Part of the risk for the new generation of Web companies comes from their weak patent portfolios. Facebook has only 12 patents to its name, while the totals for Twitter, Zynga, LinkedIn, and Groupon range from zero to two each, according to filings with the U.S. Patent and Trademark Office. That puts them in a position similar to where Google was earlier this year, when it had far fewer mobile-related patents than its competitors. According to one study by the investment bank MDB Capital Group, Google had applied for or received a total of 307 mobile-related patents as of early August, compared with 3,134 for Research In Motion, 2,655 for Nokia, and 2,594 for Microsoft. That relative weakness spurred the search giant to pay $12.5 billion for Motorola Mobility and its 17,000 patents on Aug. 15, its biggest acquisition ever. Newer Web companies may ultimately have to take similar steps to bolster their position. “If you want to be a permanent fixture of the landscape, you better get some defense,” says Maritz.

One possible battleground is in the data center. Oracle, IBM, and Microsoft, in particular, have spent decades patenting technology for managing files and storing information. Rather than pay for products offered by these companies, the trend among Facebook, Twitter, and others has been to use free, open-source software that borrows, at least conceptually, from this past work. These companies make heavy use of programs such as the MySQL and Cassandra databases, for instance, and the Hadoop file-management system. Quite often, the Web companies even build new open-source applications and release them to the public, undercutting some of the Old Guard’s most lucrative franchises.

To date, database patent holders such as Oracle and IBM have had little motivation to target the open-source products with lawsuits. Most of their largest customers, which include major Wall Street firms and retailers, also use open-source software, and patent battles would just create unease among them. The same rules of engagement, however, may not apply to their relationship with the Web giants.
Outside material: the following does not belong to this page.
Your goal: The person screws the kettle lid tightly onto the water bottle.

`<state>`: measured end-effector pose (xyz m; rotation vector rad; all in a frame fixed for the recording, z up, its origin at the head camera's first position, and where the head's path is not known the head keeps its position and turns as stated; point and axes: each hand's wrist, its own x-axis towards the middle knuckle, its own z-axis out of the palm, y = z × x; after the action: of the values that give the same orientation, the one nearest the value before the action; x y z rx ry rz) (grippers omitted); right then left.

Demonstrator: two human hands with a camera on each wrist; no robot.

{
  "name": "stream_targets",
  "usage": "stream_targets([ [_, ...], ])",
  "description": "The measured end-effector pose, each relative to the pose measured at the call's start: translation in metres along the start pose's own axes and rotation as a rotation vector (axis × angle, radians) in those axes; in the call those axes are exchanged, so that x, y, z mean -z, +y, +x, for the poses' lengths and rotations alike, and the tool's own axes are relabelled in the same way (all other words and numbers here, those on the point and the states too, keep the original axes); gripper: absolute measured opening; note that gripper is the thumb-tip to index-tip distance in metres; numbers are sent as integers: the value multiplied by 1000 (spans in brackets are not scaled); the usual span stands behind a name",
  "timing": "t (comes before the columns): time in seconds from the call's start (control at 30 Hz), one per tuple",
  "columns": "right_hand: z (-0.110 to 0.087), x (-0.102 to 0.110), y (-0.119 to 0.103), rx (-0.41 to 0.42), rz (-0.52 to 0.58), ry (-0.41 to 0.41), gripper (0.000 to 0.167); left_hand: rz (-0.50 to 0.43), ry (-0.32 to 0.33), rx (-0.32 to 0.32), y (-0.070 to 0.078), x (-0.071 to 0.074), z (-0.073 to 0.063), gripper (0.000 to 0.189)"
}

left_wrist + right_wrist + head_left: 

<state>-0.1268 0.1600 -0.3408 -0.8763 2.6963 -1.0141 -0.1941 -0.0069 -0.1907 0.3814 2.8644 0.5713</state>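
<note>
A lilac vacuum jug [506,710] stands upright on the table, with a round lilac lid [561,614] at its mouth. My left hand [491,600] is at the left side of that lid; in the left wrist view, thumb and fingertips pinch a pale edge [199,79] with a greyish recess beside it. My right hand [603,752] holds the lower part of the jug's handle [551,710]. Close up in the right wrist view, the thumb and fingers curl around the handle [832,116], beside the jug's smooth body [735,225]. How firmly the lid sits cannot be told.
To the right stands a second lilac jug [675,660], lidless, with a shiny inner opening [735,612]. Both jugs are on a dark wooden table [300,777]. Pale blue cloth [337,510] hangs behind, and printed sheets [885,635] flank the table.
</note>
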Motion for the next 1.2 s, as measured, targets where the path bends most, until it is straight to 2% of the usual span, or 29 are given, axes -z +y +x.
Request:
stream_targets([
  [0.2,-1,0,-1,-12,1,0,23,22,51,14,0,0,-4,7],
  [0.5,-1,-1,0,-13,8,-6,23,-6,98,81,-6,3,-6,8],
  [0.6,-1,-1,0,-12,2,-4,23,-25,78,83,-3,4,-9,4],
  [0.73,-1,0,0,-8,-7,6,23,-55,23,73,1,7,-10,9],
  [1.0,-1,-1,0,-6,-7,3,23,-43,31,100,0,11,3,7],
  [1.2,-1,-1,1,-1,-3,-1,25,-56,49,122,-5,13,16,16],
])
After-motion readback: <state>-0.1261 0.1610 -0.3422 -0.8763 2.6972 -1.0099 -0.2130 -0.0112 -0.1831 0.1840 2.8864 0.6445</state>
This new generation prides itself on not buying technology from established Silicon Valley players, says Jonathan Schwartz, the former CEO at Sun Microsystems, which was acquired by Oracle in 2009. “To the extent that is true, they are very attractive targets,” he says. (IBM, Oracle, and Microsoft declined to comment.) And the open-source label did little to keep Google’s Android software out of trouble. That mobile operating system is at the heart of the recent tech-world patent battle that has attracted lawsuits from Apple, Microsoft, and Oracle.